Ted Wade

Personal information
- Full name: Edward Wade
- Date of birth: 29 September 1901
- Place of birth: Blackpool, England
- Height: 5 ft 6+1⁄4 in (1.68 m)
- Position: Inside forward

Senior career*
- Years: Team / Apps / (Gls)
- 1922–1923: Burnley / 0 / (0)
- 1924–1928: New Brighton / 72 / (24)
- 1928–1929: Exeter City / 9 / (5)
- Total:  / 81 / (29)

= Ted Wade (footballer, born 1901) =

English footballer

Edward Wade (born 29 September 1901, date of death unknown) was an English professional footballer who played as an inside forward.
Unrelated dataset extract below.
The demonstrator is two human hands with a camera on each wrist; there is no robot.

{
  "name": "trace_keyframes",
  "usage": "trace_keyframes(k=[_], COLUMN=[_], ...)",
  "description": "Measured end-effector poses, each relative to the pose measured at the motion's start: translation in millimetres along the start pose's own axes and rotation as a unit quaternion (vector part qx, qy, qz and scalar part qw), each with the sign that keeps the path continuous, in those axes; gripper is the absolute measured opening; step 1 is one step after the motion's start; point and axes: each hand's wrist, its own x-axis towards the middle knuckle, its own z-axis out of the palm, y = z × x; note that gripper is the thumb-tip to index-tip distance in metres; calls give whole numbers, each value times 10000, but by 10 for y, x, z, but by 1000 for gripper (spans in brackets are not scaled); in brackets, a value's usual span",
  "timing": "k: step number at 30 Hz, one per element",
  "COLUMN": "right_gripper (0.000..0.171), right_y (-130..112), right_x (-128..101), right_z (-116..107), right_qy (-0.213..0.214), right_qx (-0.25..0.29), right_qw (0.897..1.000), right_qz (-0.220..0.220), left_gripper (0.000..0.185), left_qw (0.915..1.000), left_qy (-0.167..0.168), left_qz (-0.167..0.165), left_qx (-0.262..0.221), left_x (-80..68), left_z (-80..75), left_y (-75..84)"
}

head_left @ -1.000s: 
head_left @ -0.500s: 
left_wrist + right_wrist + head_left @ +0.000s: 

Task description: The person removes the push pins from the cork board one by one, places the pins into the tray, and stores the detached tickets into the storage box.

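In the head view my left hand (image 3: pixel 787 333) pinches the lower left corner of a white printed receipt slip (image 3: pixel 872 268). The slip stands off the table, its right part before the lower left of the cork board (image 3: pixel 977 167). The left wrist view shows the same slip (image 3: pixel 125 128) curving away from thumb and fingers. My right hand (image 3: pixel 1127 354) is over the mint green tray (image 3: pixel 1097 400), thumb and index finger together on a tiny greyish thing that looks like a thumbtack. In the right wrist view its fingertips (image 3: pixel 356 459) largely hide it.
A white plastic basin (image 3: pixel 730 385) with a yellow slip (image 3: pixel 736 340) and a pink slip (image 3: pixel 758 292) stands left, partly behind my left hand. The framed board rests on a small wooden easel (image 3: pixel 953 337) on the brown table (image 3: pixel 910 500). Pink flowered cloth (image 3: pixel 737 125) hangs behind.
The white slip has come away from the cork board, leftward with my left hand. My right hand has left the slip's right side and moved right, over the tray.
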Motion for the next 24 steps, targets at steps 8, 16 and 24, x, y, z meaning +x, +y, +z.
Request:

He started his career with Burnley, but failed to make an appearance for the club and left at the end of the 1922–23 season. In the summer of 1924, he joined Football League Third Division North side New Brighton, where he scored 24 goals in 72 league games over a four-year period. At the start of the 1928–29 season, he signed for Third Division South outfit Exeter City, where he played nine matches, scoring five league goals. He left Exeter City in 1929, and subsequently had a spell in non-league football with Aldershot.

== Bibliography ==
- Joyce, Michael (2004). "Football League Players' Records 1888-1939"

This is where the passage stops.